I agree. I understand the pursuit of perfection, but with Blu-Ray, changes are coming regularly. This is open for debate, lets chat.


----------



## tonyvdb (Sep 5, 2007)

I realize that companies need to recoup there costs but this puts them in a real niche market I bet they wont sell many at that price.
I am really thinking that within about 5 years Bluray may have some competition with flash cards as their are already selling 32gb cards, more than enough room for an HD movie with all the extras.


----------



## deacongreg (Jul 29, 2008)

tonyvdb said:


> I realize that companies need to recoup there costs but this puts them in a real niche market I bet they wont sell many at that price.
> I am really thinking that within about 5 years Bluray may have some competition with flash cards as their are already selling 32gb cards, more than enough room for an HD movie with all the extras.

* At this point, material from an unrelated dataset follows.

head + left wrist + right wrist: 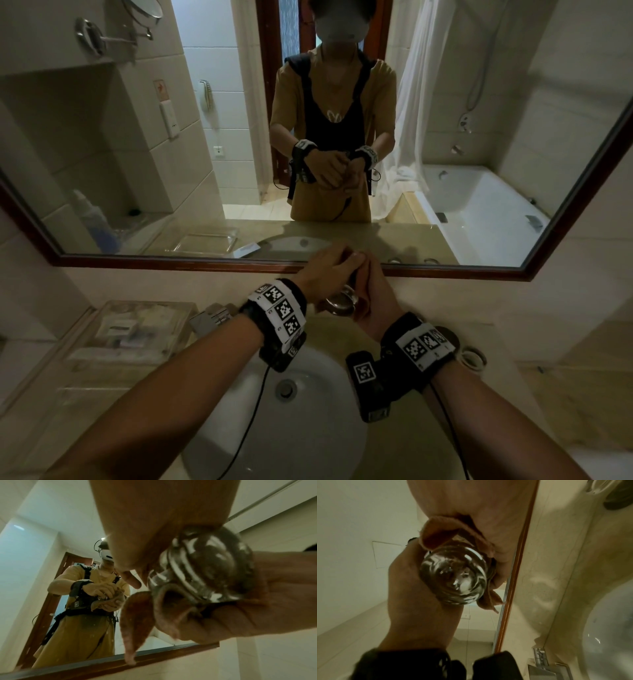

Was not aware of that, quite interesting. Well, it will not be me or you, but someone will buy that player.


----------



## deacongreg (Jul 29, 2008)

tonyvdb said:


> I realize that companies need to recoup there costs but this puts them in a real niche market I bet they wont sell many at that price.
> I am really thinking that within about 5 years Bluray may have some competition with flash cards as their are already selling 32gb cards, more than enough room for an HD movie with all the extras.


Wow, beautiful pictures of trains. We have something else in common. I love trains also. When I was about 11, I would get up early at 6:00am, to meet my Uncle Willie at 225th street and White plains Road in da Bronx, and ride all the way to New Lots Avenue in Brooklyn in the front car. (What 11yr. old does that!!) He gave a headsup to the motorman, to keep an eye out on me. I loved it. My mom and Dad bought me a train set, which I would set up up on the ping pong table, when not in use.
Now of course I`m talking the subway system of NY. Tunnels and everything.


----------